However, in my view, some aspects of the observational campaigns and the model evaluation methodology have to be clarified. Also, the manuscript's current presentation is quite dense and the structure makes it difficult for the reader to clearly identify the primary findings. I would recommend the authors to split the work in two different articles: one devoted to the observational campaigns and the other related to the modelling work and its evaluation. Alternatively, a synthesis of these two parts is recommended, moving to supplementary materials the non-essential information.
Please, see my specific comments below.
Specific comments:
The authors report information on two different experimental campaigns: DUSTRISK2022 and JATAC2022. The protocols, instruments and characteristics of the measurement methods are explained in some detail, however the actual measurements, their representativity and uncertainty ranges are not reported or clearly discussed in the main article. These are relevant details to assess their strengths and weaknesses as a target for model evaluation. Some of the details reported in sections 4.2 and 4.3 (e.g., Table 3) could be moved to supplementary materials, while more information on the results of the measurement campaigns and their uncertainties could be added in the main paper. For instance, the JATAC2022 campaign reports close to 0 % of illite and smectite in fine particle sizes in Cape Verde. Is this expected? How is this reconciled with dusts close to sources with illite contents up to 40%? On the other hand, the estimate of iron oxides content from JATAC2022 relies on information from other experimental studies (DiBiagio et al., 2019), how does this impact their reliability?
The description of the model evaluation procedure overrelies on a workflow schematic (Figure 3). I would recommend to expand the description and justify the different steps taken in the main text.
As mentioned in the general comments, some aspects of the paper organization could be improved for clarity. For instance, in the current structure:
Section 2 is not connected to the narrative of the paper. This should be either contextualized, moved or entirely removed.

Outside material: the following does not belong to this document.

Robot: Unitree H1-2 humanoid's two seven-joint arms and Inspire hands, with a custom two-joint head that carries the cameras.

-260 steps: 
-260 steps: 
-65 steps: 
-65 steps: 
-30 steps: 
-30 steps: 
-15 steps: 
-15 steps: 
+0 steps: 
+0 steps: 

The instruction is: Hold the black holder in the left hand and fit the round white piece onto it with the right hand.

Sections 4.1, 4.2 and 4.3 mix the methodology used to obtain or gather the observations with the actual processing and methods used to compare to the model outputs.

Section 5.1 (“North Africa”) includes a comparison of the emitted PSD of a specific soil type with results from another model which could be moved to supplementary material.

My general recommendation would be to:
Clearly distinguish between observational data gathering (e.g., from previous studies or observational campaigns) and the methods to assess the model itself.

Include a section where model configuration and setup is clearly defined. Adding a table with the simulations conducted, their differences and an id to track them throughout the article could help.

Define the methodology followed for model evaluation in detail, including how the temporal and spatial dimensions are matched between model and observations.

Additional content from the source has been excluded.